(Stored data)
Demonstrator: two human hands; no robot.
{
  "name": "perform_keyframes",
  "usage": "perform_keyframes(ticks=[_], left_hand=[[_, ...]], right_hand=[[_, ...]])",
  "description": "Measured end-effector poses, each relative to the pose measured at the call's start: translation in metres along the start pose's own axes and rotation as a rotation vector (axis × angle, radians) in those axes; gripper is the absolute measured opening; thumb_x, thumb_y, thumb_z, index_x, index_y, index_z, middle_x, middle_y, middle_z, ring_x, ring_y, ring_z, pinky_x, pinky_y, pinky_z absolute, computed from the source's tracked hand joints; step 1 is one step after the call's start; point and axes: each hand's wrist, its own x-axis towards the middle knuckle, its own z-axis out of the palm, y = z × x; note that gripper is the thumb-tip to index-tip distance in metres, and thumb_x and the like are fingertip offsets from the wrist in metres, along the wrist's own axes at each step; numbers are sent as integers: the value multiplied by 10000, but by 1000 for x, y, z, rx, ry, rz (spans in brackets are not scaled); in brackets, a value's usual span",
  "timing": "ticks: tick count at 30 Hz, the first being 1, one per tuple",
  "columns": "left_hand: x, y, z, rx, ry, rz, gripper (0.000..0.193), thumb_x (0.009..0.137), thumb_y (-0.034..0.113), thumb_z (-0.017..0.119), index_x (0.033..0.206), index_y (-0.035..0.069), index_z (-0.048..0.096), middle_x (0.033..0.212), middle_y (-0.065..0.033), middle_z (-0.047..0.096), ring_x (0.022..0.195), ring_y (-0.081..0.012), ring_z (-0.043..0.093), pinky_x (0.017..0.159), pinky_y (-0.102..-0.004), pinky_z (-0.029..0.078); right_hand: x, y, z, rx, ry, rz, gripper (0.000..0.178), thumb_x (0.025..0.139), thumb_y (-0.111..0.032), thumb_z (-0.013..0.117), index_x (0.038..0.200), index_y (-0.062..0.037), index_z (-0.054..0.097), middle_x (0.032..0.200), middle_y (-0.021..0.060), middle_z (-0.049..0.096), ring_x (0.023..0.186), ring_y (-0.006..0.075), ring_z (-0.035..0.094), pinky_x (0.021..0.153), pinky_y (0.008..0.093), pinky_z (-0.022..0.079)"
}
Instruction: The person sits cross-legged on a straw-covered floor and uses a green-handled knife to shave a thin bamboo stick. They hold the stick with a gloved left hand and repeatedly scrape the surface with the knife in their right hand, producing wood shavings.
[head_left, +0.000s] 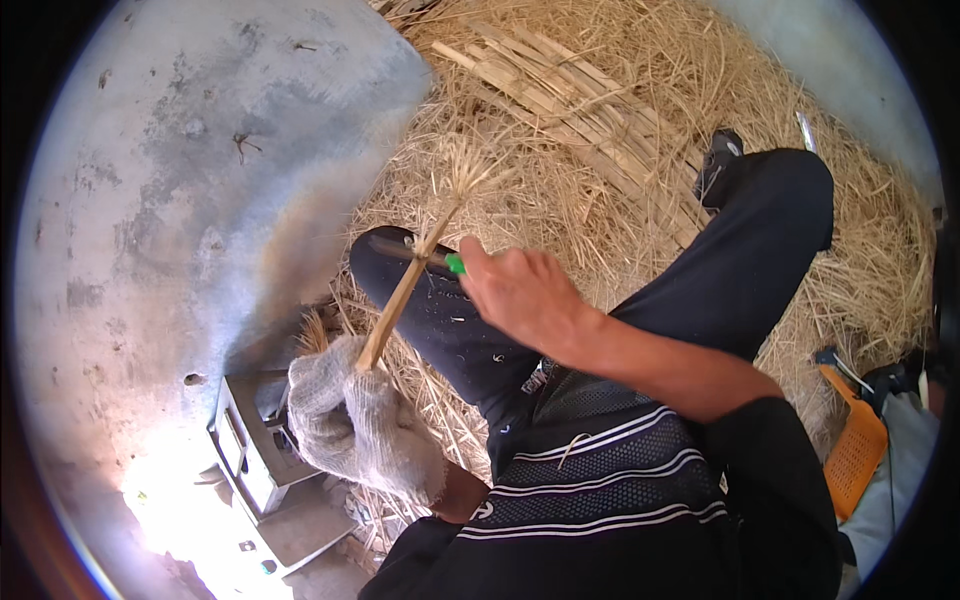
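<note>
My left hand (pixel 365 425), in a whitish knitted glove, is closed around the lower end of a flat split-wood stick (pixel 393 308), perhaps bamboo. The stick slants up and away over my left knee. Thin curled shavings (pixel 468 172) fan out at its far end. My bare right hand (pixel 520 293) grips a knife by its green handle (pixel 456 264), most of which the fingers hide. Its blade (pixel 390 246), smeared by motion, lies across the stick's upper part, where a small curl of wood lifts.
Long split strips (pixel 560 95) lie on straw-like shavings (pixel 880 290) ahead. A stained wall (pixel 240 140) rises on the left, with a wooden box-like frame (pixel 262 450) by its foot. An orange perforated plastic piece (pixel 855 455) is at the right. My crossed legs (pixel 740 240) frame the work.
</note>
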Motion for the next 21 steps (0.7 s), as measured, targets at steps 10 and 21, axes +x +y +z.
perform_keyframes(ticks=[10, 21], left_hand=[[-11, 16, 3, 91, 66, -20, 199, 892, 124, 710, 964, -41, 626, 770, -57, 564, 554, -54, 425, 491, -178, 341], [13, 14, 10, 127, 15, -131, 360, 921, 235, 644, 1100, -76, 656, 969, -172, 604, 519, -121, 517, 436, -215, 371]], right_hand=[[0, 70, 32, -131, -262, 111, 275, 946, -117, 534, 1120, 95, 543, 766, 250, 683, 698, 346, 722, 569, 444, 577], [7, -10, -52, 432, -237, 162, 275, 1020, -220, 481, 1018, 55, 487, 643, 268, 603, 629, 458, 634, 574, 510, 500]])
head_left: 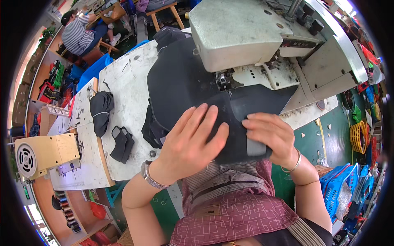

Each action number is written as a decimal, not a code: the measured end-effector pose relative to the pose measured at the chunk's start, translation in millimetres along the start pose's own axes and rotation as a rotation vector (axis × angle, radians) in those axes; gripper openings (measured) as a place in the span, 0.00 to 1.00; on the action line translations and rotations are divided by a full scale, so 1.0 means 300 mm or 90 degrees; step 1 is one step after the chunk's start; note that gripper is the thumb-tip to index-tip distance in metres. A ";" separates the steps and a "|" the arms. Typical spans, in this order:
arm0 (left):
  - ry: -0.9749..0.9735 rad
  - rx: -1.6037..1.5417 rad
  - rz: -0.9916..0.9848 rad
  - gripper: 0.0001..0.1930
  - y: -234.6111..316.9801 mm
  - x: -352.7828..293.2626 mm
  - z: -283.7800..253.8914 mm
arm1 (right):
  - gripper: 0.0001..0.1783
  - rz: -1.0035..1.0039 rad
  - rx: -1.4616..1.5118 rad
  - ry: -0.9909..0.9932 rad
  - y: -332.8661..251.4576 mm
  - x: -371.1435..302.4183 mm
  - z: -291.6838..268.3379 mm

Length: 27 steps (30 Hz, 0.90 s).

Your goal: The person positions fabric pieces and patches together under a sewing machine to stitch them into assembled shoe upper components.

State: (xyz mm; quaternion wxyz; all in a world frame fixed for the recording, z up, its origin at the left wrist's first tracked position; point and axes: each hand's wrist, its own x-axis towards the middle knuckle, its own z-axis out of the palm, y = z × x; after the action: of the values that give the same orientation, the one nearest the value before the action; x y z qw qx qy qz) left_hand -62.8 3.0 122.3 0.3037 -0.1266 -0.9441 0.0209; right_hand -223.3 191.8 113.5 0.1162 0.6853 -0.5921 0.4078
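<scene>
The big black cloth [176,84] lies flat on the white tabletop [129,76], with part of it right by the needle part [223,80] of the sewing machine [238,35]. The work looks partway done: the cloth is in place at the needle, but it has not come off the machine. I cannot see any stitches well, so I cannot tell how much is sewn or how much is left. The left hand [195,139] has a wide-open grip, with its fingers spread and pressing down on top of the cloth. The right hand [271,137] is at the other side, its fingers bent over the cloth near a grey patch [255,147]. Its thumb is hidden, so I cannot tell if that grip is pinching the cloth. Farther left, a black bundle [101,112] sits near a small black piece [122,144]. Off to the right is a blue basket [340,184].
</scene>
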 end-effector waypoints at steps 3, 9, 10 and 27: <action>-0.062 -0.128 -0.110 0.36 0.011 0.017 -0.032 | 0.16 0.023 0.006 -0.011 0.039 0.010 0.005; -0.093 -0.062 -0.204 0.48 0.037 -0.122 -0.043 | 0.15 0.008 0.052 -0.087 0.025 0.083 0.030; -0.086 -0.048 -0.215 0.48 0.063 -0.158 -0.041 | 0.13 -0.020 0.029 -0.065 0.015 0.067 0.042; -0.175 0.619 -1.118 0.33 1.482 -0.714 -0.627 | 0.10 -0.413 0.523 -0.446 -0.578 -0.064 0.638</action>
State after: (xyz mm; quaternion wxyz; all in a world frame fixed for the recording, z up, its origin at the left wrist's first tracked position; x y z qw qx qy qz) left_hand 314.6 372.1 101.9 0.1188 0.7535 -0.6192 0.1864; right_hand 15.3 129.6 33.7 -0.2399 0.9116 -0.1521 0.2972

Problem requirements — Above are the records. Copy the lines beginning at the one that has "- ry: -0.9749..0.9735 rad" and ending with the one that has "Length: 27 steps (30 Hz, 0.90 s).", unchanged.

Exercise result —
  - ry: -0.9749..0.9735 rad
  - rx: -1.6037..1.5417 rad
  - rz: -0.9916..0.9848 rad
  - gripper: 0.0001..0.1930
  - y: -234.6111..316.9801 mm
  - x: -352.7828..293.2626 mm
  - z: -283.7800..253.8914 mm
arm1 (right):
  - gripper: 0.0001..0.1783
  - rz: -1.0035..1.0039 rad
  - rx: -1.4616..1.5118 rad
  - ry: -0.9909..0.9932 rad
  - y: -332.8661..251.4576 mm
  - x: -371.1435..302.4183 mm
  - z: -291.6838..268.3379 mm

Length: 27 steps (30 Hz, 0.90 s).

This completes the required output.